Research

Congenital heart disease genes found in children with autism and other conditions

Nov. 15, 2017

Mutated genes present in many patients with congenital heart disease (CHD) are also often found in patients with autism and certain respiratory disorders, according to an extensive analysis of genes from 2,871 congenital heart disease patients and their families.

The research, published last month in the journal Nature Genetics, is the third major publication generated by the Pediatric Cardiac Genomics Consortium (PCGC), a group of 10 centers in the United States and London, including the University of Rochester Medical Center (URMC), that is aiming to identify genetic causes of CHD.

“It has long been apparent that there is a connection between the developing heart and brain — that patients who have challenges in one area often have challenges in the other — and now we have genetic proof,” said George A. Porter, M.D., Ph.D., associate professor of Pediatrics, Cardiology, at URMC, and an author of the paper.

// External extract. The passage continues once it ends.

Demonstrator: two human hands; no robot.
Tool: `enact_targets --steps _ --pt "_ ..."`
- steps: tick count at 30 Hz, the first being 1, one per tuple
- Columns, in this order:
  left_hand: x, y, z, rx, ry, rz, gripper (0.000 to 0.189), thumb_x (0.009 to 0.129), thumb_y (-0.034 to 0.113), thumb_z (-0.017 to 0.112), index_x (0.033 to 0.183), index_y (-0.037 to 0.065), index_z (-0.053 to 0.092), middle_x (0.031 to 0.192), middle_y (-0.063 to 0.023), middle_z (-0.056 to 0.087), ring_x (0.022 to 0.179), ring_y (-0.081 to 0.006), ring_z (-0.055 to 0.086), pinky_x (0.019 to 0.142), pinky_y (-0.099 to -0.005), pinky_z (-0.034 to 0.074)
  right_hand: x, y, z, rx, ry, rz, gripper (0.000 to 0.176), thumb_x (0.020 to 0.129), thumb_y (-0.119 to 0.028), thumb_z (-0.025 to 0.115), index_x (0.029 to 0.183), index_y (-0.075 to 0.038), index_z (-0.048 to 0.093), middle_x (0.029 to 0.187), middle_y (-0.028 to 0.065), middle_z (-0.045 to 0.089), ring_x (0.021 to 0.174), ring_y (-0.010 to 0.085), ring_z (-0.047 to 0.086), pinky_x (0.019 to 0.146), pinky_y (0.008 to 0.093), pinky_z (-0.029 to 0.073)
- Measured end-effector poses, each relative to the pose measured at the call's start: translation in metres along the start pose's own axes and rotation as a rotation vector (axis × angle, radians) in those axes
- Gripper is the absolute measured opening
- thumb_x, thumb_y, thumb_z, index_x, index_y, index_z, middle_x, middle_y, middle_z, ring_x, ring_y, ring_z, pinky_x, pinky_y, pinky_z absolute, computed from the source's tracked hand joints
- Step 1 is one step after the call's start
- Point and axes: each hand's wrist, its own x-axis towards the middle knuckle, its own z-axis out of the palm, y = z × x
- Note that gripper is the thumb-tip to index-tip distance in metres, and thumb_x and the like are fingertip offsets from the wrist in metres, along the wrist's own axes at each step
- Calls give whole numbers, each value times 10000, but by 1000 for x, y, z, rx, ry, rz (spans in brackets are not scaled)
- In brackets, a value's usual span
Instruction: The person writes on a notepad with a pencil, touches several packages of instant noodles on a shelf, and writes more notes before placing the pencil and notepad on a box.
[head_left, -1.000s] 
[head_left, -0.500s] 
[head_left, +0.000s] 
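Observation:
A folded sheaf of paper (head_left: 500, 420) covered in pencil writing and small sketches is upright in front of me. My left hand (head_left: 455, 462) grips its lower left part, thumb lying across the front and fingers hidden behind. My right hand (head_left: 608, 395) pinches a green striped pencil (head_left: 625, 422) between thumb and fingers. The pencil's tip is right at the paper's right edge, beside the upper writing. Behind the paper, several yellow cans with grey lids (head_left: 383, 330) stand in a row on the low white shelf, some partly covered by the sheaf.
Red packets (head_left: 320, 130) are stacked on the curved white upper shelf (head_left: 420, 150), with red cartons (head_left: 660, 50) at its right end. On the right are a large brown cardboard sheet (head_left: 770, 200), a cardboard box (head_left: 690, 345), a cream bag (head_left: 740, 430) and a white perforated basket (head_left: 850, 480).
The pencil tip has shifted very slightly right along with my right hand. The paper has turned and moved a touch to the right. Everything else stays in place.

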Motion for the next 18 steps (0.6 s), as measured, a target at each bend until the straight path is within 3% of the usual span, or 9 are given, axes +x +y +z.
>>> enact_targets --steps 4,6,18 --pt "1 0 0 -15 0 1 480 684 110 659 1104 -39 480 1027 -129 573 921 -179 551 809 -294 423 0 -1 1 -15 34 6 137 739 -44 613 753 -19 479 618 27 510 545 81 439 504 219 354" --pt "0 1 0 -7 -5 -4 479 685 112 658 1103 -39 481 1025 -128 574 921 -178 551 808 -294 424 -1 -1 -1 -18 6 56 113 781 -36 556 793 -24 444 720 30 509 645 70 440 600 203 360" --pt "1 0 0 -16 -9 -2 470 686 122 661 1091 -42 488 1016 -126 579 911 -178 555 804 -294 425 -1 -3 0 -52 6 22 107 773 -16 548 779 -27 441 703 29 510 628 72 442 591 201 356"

Boy with autismThe publication is the continuation of the PCGC’s research, which will soon enter its ninth year and has enrolled 11,333 patients; Porter and Eileen Taillie, the local study coordinator, have recruited 573 of those patients from URMC and associated pediatric cardiologists in Buffalo and Syracuse. The group conducts a range of genetic tests on selected groups of these patients, with the most significant results thus far coming from whole exome sequencing on over 3,000 patients with complex CHD and their families. The ongoing project represents the most robust genetic analysis ever performed on patients with CHD, which affects about 1 percent of babies.

“Clinically, this is the next step toward a more personalized approach for patients with CHD,” said Porter. “One possibility: you could potentially create a panel of genes to test in patients with CHD, and if you find one that also affects learning, for example, you could intervene earlier.”

The paper’s co-senior authors were Martina Brueckner, M.D., of the Yale School of Medicine, and Christine Seidman, M.D., of Harvard Medical School.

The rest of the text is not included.